They looked at HOW people approached their goals, but also WHAT those goals were. Were the couple’s goals aligned?
If the goals were the same, the couples did well even if each spouse took a different route to achieve those goals.
This is so Caleb and me! I am totally about security and responsibility and he is more about growth and advancement.
These things can be very complementary. The researchers found that this allows both spouses to delegate their non-preferred strategy to the other spouse – which lets you do your thing and lets me do mine. But it also means, that as a unit, we are mentally prepared for a range of responses. We want the same goal – we just don’t have to be on the same track to get there!
At the end of the day, there is no threat being opposites and having different ways of doing things as long as we’re open-minded about strategy/tactics while sharing the same overall goals.
Turn it Around
If you’re an “opposites” couple and that has been a source of conflict for you, download this two-page worksheet. It helps you find out your strengths and weaknesses and then helps you see where you can complement each other. Turn those differences into something that is complementary rather than a source of conflict!
[i] Peter M. Buston and Stephen T. Emlen, “Cognitive Processes Underlying Human Mate Choice: The Relationship between Self-Perception and Mate Preference in Western Society,” Proceedings of the National Academy of Sciences 100, no. 15 (July 22, 2003): 8805–10, doi:10.1073/pnas.1533220100.
[ii] Shanhong Luo and Eva C. Klohnen, “Assortative Mating and Marital Quality in Newlyweds: A Couple-Centered Approach,” Journal of Personality and Social Psychology 88, no. 2 (2005): 304–26, doi:10.1037/0022-35188.8.131.524.
[iii] Dick PH Barelds and Pieternel Barelds-Dijkstra, “Love at First Sight or Friends First?
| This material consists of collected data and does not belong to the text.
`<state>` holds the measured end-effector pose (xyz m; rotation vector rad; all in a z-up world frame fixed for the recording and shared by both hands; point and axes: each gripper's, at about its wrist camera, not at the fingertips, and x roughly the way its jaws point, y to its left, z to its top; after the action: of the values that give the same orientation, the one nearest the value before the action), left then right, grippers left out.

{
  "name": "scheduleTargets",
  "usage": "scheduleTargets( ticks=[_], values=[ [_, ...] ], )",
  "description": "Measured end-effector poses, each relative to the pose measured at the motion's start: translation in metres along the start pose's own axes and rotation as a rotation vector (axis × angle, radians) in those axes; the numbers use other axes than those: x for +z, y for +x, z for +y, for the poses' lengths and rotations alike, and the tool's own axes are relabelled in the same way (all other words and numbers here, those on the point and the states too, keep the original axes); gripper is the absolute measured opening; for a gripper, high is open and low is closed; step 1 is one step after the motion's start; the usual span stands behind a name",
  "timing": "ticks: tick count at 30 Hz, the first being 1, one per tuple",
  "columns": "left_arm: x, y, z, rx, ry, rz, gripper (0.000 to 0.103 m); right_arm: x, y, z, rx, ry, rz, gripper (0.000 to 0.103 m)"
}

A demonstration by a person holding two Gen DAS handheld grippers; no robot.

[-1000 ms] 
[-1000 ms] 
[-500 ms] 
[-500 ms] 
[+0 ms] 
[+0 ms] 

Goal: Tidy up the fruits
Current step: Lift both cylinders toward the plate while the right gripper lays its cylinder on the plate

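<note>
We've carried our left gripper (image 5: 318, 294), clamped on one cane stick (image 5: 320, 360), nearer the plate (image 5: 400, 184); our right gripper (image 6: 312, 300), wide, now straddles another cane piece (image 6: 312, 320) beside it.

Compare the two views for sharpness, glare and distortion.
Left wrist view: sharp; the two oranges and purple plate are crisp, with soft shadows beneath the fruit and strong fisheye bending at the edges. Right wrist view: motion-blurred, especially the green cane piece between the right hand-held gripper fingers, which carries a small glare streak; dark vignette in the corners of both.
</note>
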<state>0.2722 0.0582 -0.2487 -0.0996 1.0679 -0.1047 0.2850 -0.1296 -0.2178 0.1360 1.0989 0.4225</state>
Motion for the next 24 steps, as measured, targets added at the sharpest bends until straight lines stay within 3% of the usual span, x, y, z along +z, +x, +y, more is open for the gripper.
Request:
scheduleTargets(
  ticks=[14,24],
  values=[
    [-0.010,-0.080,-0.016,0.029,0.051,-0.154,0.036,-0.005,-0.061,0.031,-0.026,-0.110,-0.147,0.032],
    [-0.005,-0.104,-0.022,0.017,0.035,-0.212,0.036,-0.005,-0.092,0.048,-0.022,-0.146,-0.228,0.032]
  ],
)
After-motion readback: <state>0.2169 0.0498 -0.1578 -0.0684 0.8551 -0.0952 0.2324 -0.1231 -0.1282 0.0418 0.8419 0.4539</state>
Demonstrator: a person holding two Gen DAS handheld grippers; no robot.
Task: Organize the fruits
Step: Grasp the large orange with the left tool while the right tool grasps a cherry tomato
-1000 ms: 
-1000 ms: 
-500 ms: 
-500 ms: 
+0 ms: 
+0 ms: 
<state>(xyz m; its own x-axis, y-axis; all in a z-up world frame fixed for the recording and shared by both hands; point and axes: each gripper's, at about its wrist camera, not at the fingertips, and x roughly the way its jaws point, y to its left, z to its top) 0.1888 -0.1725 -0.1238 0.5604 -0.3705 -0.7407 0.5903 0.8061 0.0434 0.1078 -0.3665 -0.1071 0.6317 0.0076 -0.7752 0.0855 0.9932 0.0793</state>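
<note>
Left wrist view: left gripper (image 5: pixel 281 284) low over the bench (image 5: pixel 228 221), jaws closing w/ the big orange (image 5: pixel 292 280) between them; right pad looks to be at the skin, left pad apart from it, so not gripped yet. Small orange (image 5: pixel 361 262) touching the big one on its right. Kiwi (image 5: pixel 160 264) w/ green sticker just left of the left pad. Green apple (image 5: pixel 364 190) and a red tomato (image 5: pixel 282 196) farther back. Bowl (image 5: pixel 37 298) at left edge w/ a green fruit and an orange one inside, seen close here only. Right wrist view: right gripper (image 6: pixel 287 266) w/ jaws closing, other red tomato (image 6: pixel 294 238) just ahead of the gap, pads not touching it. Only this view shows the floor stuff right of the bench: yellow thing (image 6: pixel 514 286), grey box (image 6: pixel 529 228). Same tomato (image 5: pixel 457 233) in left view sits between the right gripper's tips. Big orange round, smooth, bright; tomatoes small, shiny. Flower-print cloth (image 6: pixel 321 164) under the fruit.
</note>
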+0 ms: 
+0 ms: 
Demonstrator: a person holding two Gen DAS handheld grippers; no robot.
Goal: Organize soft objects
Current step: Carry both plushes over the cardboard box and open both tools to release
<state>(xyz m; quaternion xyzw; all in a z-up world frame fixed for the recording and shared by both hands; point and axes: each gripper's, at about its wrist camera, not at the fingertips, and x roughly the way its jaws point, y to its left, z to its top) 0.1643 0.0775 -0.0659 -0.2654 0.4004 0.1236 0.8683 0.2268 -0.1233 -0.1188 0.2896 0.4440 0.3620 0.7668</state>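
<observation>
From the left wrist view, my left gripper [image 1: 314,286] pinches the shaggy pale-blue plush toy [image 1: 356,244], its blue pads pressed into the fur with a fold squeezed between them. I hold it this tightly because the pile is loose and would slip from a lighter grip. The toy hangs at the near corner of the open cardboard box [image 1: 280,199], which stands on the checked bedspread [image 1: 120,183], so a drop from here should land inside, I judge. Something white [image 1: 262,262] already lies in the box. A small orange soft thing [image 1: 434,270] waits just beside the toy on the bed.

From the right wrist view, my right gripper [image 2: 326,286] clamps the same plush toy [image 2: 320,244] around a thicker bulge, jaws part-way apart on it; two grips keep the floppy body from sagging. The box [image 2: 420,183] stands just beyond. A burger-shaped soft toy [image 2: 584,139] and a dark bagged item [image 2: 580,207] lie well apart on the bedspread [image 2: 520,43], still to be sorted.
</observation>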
Ties among Partner Personality Trait Similarity, Relationship Onset, Relationship Quality, and Love,” Journal of Social and Personal Relationships 24, no. 4 (2007): 479–96, doi:http://dx.doi.org/10.1177/0265407507079235.
[vii] Michelle N. Shiota and Robert W. Levenson, “Birds of a Feather Don’t Always Fly Farthest: Similarity in Big Five Personality Predicts More Negative Marital Satisfaction Trajectories in Long-Term Marriages,” Psychology and Aging 22, no. 4 (December 2007): 666.
[viii] Vanessa K. Bohns et al., “Opposites Fit: Regulatory Focus Complementarity and Relationship Well-Being,” Social Cognition 31, no. 1 (February 2013): 1–14, doi:http://dx.doi.org/101521soco20133111.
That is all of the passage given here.